*Exercise directions*: Using the data below, output the first line and every line after it up to and including the line containing "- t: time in", exactly as written and with nothing added.

***** Data to use *****

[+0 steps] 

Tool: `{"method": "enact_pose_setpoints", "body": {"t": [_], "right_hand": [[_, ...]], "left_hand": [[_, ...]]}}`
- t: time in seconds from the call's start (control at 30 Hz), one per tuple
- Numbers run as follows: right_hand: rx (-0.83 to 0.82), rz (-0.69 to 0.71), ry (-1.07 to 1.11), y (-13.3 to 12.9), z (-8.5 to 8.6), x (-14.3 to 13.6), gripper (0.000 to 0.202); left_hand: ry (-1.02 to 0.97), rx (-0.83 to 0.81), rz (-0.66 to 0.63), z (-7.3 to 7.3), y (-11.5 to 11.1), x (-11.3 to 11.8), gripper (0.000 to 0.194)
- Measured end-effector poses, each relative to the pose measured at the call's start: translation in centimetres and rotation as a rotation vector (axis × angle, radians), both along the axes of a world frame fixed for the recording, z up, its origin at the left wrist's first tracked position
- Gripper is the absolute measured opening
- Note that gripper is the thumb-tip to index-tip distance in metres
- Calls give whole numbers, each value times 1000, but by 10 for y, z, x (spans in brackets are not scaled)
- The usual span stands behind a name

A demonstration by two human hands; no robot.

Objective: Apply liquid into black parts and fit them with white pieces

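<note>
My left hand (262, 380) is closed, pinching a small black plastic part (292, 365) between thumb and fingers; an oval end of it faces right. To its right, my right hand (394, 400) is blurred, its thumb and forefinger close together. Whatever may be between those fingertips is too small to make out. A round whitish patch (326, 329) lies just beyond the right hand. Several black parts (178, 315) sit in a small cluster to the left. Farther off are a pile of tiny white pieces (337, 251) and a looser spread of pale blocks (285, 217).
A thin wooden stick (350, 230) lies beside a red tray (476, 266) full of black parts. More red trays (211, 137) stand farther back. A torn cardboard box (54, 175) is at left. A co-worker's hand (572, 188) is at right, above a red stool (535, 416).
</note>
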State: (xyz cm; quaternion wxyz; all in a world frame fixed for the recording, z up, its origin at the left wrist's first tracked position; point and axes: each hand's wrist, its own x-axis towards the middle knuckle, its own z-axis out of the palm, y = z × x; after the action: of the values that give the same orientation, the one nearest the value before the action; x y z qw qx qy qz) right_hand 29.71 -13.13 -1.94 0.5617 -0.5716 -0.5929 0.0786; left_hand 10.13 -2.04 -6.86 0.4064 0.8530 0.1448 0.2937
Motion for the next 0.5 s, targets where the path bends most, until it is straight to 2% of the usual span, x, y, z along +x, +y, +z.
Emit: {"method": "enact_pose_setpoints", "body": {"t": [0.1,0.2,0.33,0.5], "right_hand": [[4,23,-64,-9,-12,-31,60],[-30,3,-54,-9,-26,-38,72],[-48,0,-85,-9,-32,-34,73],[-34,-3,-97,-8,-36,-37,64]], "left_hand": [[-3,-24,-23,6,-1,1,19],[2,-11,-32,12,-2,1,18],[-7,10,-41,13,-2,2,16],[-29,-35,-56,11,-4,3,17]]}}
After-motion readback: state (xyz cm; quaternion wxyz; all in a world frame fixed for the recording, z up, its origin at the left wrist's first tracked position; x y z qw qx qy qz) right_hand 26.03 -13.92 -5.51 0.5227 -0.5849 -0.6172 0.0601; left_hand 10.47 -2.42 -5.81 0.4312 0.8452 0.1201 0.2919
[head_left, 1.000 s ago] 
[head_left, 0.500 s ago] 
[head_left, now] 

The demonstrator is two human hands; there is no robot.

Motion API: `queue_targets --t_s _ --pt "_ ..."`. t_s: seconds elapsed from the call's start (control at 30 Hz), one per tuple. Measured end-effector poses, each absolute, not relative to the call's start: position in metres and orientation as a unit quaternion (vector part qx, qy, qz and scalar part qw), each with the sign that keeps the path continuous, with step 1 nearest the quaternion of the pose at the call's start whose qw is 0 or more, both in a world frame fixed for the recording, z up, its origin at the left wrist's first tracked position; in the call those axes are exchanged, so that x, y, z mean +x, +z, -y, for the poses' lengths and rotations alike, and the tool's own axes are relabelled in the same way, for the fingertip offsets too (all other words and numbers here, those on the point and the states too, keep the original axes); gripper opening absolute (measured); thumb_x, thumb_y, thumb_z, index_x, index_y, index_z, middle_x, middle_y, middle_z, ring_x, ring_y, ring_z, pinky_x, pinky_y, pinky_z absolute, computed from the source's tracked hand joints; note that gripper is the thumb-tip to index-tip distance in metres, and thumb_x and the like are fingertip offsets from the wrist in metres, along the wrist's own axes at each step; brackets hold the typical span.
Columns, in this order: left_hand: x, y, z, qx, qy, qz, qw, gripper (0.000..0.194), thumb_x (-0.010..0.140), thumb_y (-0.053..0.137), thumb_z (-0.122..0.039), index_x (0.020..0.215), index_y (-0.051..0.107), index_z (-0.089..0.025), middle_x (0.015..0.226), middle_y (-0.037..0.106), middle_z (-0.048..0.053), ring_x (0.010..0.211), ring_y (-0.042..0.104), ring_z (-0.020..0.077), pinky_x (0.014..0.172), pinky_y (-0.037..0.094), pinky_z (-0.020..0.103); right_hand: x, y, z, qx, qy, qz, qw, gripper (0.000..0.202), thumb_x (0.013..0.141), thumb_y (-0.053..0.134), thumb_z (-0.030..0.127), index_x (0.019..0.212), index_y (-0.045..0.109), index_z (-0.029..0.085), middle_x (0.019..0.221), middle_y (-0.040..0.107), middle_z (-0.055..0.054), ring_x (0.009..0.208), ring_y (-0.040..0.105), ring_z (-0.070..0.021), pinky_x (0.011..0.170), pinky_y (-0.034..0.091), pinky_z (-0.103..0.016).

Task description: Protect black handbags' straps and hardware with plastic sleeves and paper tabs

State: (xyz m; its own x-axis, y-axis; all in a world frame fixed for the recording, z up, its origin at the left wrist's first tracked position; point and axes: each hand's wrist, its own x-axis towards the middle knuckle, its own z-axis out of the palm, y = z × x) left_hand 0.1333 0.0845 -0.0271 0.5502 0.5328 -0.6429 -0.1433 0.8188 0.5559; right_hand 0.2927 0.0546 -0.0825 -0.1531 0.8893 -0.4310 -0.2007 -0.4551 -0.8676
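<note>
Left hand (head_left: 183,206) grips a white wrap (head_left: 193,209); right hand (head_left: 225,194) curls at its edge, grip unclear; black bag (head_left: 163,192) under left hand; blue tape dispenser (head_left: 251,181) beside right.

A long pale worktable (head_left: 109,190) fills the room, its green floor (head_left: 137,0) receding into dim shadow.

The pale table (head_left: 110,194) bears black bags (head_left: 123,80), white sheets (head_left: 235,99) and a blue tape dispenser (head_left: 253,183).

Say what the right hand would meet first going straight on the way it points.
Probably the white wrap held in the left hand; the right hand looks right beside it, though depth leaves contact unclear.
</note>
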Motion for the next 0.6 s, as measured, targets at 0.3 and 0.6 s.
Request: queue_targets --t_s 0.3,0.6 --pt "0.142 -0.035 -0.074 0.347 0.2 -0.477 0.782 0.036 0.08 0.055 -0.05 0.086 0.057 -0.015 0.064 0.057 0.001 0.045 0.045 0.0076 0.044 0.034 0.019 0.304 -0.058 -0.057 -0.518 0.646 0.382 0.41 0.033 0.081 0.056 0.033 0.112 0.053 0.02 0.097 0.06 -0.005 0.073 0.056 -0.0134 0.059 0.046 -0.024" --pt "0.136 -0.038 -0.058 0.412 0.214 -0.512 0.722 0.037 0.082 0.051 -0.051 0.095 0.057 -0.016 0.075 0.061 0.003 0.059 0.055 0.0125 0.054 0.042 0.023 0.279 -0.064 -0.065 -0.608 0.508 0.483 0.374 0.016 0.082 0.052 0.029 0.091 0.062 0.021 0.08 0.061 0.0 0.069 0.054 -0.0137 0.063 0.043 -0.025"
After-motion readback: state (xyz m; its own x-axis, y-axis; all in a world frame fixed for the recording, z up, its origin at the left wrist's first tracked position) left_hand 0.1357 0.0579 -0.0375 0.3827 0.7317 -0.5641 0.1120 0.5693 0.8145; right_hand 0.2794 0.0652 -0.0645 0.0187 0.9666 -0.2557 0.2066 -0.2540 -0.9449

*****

*Exercise result*:
[+0 steps] 

Tool: `{"method": "enact_pose_setpoints", "body": {"t": [_], "right_hand": [[_, ...]], "left_hand": [[_, ...]]}}`
- t: time in seconds from the call's start (control at 30 Hz), one per tuple

Work on this exercise has been completed.